Single by Exposé

from the album Exposé
- Released: September 1992
- Genre: Dance, freestyle
- Length: 4:06
- Label: Arista
- Songwriter(s): Michael Jay Marvin Morrow
- Producer(s): Steve Thompson Michael Barbiero

Exposé singles chronology
| "Stop, Listen, Look & Think" (1990) | "I Wish the Phone Would Ring" (1992) | "I'll Never Get Over You Getting Over Me" (1993) |

= I Wish the Phone Would Ring =

"I Wish the Phone Would Ring" is the title of a 1992 song by the American girl group Exposé.
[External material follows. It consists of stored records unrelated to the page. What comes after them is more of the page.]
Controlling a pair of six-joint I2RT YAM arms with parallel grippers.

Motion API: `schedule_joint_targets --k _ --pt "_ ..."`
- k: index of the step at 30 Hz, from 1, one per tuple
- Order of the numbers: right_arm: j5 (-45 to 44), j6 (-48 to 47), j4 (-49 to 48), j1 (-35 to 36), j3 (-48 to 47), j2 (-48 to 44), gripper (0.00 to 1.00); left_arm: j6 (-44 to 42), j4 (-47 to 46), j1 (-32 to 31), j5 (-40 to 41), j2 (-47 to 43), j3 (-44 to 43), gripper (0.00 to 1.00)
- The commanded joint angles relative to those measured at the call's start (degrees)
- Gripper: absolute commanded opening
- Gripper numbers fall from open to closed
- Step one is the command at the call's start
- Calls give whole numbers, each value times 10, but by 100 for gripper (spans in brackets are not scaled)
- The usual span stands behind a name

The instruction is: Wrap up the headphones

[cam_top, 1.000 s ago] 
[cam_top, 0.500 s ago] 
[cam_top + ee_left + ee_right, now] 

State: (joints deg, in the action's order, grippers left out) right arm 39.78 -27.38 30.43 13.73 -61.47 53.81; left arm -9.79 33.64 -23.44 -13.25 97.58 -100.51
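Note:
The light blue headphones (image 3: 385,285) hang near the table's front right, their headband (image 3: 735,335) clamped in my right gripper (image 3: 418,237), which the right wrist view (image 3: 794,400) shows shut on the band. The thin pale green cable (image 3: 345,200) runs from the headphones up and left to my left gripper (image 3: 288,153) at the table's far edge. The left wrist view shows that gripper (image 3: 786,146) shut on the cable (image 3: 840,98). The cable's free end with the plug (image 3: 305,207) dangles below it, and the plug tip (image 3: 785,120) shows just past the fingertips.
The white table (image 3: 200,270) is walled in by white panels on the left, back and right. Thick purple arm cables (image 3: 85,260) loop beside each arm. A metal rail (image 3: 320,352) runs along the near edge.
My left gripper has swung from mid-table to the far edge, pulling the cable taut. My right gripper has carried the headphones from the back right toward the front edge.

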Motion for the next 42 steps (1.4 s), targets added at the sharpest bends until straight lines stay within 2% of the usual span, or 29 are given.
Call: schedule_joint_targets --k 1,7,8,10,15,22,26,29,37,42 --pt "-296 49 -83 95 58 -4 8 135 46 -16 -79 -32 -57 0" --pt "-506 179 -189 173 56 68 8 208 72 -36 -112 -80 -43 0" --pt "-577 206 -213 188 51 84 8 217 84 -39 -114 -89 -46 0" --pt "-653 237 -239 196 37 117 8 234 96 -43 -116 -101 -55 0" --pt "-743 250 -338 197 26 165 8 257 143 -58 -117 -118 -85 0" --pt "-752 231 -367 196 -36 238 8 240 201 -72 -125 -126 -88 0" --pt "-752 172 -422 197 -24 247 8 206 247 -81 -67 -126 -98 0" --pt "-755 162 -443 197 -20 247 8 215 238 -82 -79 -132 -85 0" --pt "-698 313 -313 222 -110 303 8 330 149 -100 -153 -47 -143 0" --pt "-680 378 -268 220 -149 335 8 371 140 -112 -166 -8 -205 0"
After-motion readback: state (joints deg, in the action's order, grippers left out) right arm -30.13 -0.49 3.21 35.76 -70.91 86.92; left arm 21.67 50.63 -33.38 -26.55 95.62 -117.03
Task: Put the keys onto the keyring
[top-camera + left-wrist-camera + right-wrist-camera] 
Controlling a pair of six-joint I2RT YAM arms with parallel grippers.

The song was written by Michael Margules (also known as "Michael Jay") and Marvin Morrow, and it appears on Exposé's self-titled 1992 album.
The single is a mid-tempo dance-pop tune that lyrically describes how the singers desire to hear their lovers call them on the telephone in order to patch up their differences.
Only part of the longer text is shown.